◆ **DATA BELOW**:
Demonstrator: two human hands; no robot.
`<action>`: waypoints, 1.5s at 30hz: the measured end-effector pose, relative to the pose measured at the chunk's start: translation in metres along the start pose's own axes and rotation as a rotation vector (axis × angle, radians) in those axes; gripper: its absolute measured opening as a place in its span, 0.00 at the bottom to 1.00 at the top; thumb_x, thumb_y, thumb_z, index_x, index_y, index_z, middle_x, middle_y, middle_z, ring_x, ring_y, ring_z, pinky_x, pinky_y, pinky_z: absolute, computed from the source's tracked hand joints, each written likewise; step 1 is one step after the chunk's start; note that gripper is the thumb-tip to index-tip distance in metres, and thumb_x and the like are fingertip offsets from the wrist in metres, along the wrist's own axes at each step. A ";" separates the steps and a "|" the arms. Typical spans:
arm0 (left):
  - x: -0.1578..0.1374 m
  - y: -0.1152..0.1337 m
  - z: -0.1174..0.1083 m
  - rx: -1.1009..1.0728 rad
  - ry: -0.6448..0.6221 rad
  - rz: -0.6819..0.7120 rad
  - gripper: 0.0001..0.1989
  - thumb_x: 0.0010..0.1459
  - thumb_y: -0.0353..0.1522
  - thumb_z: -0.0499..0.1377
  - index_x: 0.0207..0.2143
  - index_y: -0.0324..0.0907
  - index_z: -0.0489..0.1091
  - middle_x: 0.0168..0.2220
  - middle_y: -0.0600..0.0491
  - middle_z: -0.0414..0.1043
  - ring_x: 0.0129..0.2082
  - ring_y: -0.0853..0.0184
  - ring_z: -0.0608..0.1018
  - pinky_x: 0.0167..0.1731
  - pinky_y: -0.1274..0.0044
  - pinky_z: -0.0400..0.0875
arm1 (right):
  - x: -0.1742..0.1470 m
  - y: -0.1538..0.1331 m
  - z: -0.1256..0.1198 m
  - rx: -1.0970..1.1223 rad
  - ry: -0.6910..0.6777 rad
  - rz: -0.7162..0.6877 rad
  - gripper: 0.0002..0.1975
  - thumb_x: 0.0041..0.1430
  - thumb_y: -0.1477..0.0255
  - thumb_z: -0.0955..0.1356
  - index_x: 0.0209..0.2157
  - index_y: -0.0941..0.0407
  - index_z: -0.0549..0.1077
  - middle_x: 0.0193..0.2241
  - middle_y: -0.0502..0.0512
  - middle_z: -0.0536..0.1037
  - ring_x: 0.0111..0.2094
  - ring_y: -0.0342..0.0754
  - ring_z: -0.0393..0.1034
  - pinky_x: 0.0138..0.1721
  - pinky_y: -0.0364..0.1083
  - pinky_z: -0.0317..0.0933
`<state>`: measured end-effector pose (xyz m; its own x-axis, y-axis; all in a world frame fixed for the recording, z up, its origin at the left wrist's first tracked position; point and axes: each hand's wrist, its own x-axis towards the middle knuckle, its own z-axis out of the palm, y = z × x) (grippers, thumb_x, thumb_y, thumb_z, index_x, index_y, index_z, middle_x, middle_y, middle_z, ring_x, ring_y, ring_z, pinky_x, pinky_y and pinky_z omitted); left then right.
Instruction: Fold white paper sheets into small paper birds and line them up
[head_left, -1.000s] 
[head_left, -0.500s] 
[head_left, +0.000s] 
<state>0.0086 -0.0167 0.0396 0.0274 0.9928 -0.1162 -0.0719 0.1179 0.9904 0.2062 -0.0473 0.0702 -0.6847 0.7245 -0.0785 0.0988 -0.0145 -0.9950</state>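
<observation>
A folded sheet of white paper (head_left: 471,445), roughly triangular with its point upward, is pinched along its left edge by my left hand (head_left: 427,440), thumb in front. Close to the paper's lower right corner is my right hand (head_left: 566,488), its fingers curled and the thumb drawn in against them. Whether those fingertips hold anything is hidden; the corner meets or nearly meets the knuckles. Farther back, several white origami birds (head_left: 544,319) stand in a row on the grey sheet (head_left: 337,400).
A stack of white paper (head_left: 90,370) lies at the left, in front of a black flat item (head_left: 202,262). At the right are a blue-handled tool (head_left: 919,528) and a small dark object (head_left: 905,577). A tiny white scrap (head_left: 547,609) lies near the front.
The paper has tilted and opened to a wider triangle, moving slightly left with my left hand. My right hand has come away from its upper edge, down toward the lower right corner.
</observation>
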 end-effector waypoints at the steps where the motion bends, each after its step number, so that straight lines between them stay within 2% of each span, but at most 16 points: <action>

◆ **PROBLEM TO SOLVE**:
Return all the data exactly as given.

◆ **ANSWER SECTION**:
Demonstrator: two human hands; no robot.
`<action>`: waypoints, 1.5s at 30hz: the measured end-effector pose, relative to the pose measured at the chunk's start: translation in metres along the start pose's own axes and rotation as a rotation vector (axis × angle, radians) in those axes; gripper: its absolute measured opening as a place in its span, 0.00 at the bottom to 1.00 at the top; thumb_x, thumb_y, thumb_z, index_x, index_y, index_z, middle_x, middle_y, middle_z, ring_x, ring_y, ring_z, pinky_x, pinky_y, pinky_z: absolute, computed from the source's tracked hand joints, each written likewise; step 1 is one step after the chunk's start; note that gripper is the thumb-tip to index-tip distance in metres, and thumb_x and the like are fingertip offsets from the wrist in metres, along the wrist's own axes at each step. A ";" separates the steps and a "|" the arms. Typical spans:
arm0 (left):
  - x: -0.1578..0.1374 m
  - y: -0.1152..0.1337 m
  - z: -0.1174..0.1083 m
  - rx: -1.1009..1.0728 rad
  - ry: -0.6448..0.6221 rad
  - rz: -0.6819..0.7120 rad
  - gripper: 0.0001..0.1989
  - thumb_x: 0.0010..0.1459
  - thumb_y: -0.0353..0.1522
  - thumb_z: -0.0499..0.1377
  - index_x: 0.0207..0.2143
  - index_y: -0.0324..0.0907
  - index_z: -0.0489..0.1091
  - middle_x: 0.0168..0.2220
  - middle_y: -0.0600..0.0491
  - middle_z: -0.0414..0.1043
  - ring_x: 0.0129..0.2082
  - ring_y: -0.0853..0.0184
  - ring_z: -0.0608..0.1018
  - pinky_x: 0.0167..0.1731
  - pinky_y: -0.1274..0.0044
  - pinky_z: -0.0400..0.0875
arm1 (right):
  - x: -0.1742..0.1470 m
  - y: -0.1538..0.1331 m
  - z: -0.1256..0.1198 m
  - rx: -1.0970..1.1223 rad
  - ry: -0.6910..0.6777 rad
  - rz: -0.7162..0.6877 rad
  - gripper: 0.0002..0.1975
  - thumb_x: 0.0041..0.1430
  - thumb_y: -0.1477..0.0255
  - thumb_z: -0.0955..0.1356
  - index_x: 0.0209..0.2157
  - index_y: -0.0941..0.0407
  - index_z: -0.0549..0.1077
  - middle_x: 0.0193..0.2241
  - middle_y: -0.0502..0.0512
  - middle_z: -0.0536..0.1037
  - ring_x: 0.0111..0.2094
  - ring_y: -0.0342..0.0754
  - ring_z: -0.0393..0.1034
  - pinky_x: 0.0138..0.1721
  - pinky_y: -0.0364..0.1083
  - pinky_z: -0.0317..0.0933
`<state>`: measured end-effector pose (xyz m; its own x-axis, y-axis; all in a world frame fixed for the recording, z up, its origin at the left wrist's first tracked position; point and axes: each hand's wrist, its own x-axis towards the middle knuckle, its own z-axis out of the palm, y = z × x) (grippers, thumb_x, thumb_y, thumb_z, index_x, index_y, index_z, middle_x, middle_y, middle_z, ring_x, ring_y, ring_z, pinky_x, pinky_y and pinky_z omitted); left then right.
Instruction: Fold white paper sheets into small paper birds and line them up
[head_left, -1.000s] 
[head_left, -0.500s] 
[head_left, +0.000s] 
<state>0.0086 -0.0167 0.0396 0.0274 0.9928 -0.1162 -0.0719 0.1179 0.9904 0.2062 -0.0473 0.0702 -0.6847 0.7245 -0.0785 0.0988 -0.0145 -0.9950</state>
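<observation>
A folded sheet of white paper (head_left: 471,445), roughly triangular with its point upward, is pinched along its left edge by my left hand (head_left: 427,440), thumb in front. Close to the paper's lower right corner is my right hand (head_left: 566,488), its fingers curled and the thumb drawn in against them. Whether those fingertips hold anything is hidden; the corner meets or nearly meets the knuckles. Farther back, several white origami birds (head_left: 544,319) stand in a row on the grey sheet (head_left: 337,400).
A stack of white paper (head_left: 90,370) lies at the left, in front of a black flat item (head_left: 202,262). At the right are a blue-handled tool (head_left: 919,528) and a small dark object (head_left: 905,577). A tiny white scrap (head_left: 547,609) lies near the front.
The paper has tilted and opened to a wider triangle, moving slightly left with my left hand. My right hand has come away from its upper edge, down toward the lower right corner.
</observation>
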 end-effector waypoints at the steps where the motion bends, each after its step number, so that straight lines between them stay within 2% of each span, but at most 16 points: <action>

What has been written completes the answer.